__Task objective__
Output the data verbatim, with nothing added or dropped.

__Collected data__
+++++
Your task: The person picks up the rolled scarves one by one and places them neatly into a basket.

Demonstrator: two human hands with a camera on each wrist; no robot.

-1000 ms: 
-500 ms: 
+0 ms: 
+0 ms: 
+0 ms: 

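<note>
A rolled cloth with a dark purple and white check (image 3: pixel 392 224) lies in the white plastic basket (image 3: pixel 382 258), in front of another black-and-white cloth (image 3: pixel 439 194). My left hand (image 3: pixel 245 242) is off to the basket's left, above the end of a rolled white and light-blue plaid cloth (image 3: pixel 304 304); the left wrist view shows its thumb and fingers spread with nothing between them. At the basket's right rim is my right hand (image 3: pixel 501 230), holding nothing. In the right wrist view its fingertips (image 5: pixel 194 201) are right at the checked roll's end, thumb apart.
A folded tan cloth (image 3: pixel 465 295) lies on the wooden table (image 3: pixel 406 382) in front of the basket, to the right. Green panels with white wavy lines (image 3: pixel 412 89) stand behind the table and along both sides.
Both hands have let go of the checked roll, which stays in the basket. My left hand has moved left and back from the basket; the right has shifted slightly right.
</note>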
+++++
__Result of the task__
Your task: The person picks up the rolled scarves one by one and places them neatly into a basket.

Demonstrator: two human hands with a camera on each wrist; no robot.

-1000 ms: 
-500 ms: 
+0 ms: 
+0 ms: 
+0 ms: 

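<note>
A rolled cloth with a dark purple and white check (image 3: pixel 392 224) lies in the white plastic basket (image 3: pixel 382 258), in front of another black-and-white cloth (image 3: pixel 439 194). My left hand (image 3: pixel 245 242) is off to the basket's left, above the end of a rolled white and light-blue plaid cloth (image 3: pixel 304 304); the left wrist view shows its thumb and fingers spread with nothing between them. At the basket's right rim is my right hand (image 3: pixel 501 230), holding nothing. In the right wrist view its fingertips (image 5: pixel 194 201) are right at the checked roll's end, thumb apart.
A folded tan cloth (image 3: pixel 465 295) lies on the wooden table (image 3: pixel 406 382) in front of the basket, to the right. Green panels with white wavy lines (image 3: pixel 412 89) stand behind the table and along both sides.
Both hands have let go of the checked roll, which stays in the basket. My left hand has moved left and back from the basket; the right has shifted slightly right.
</note>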

The output is complete.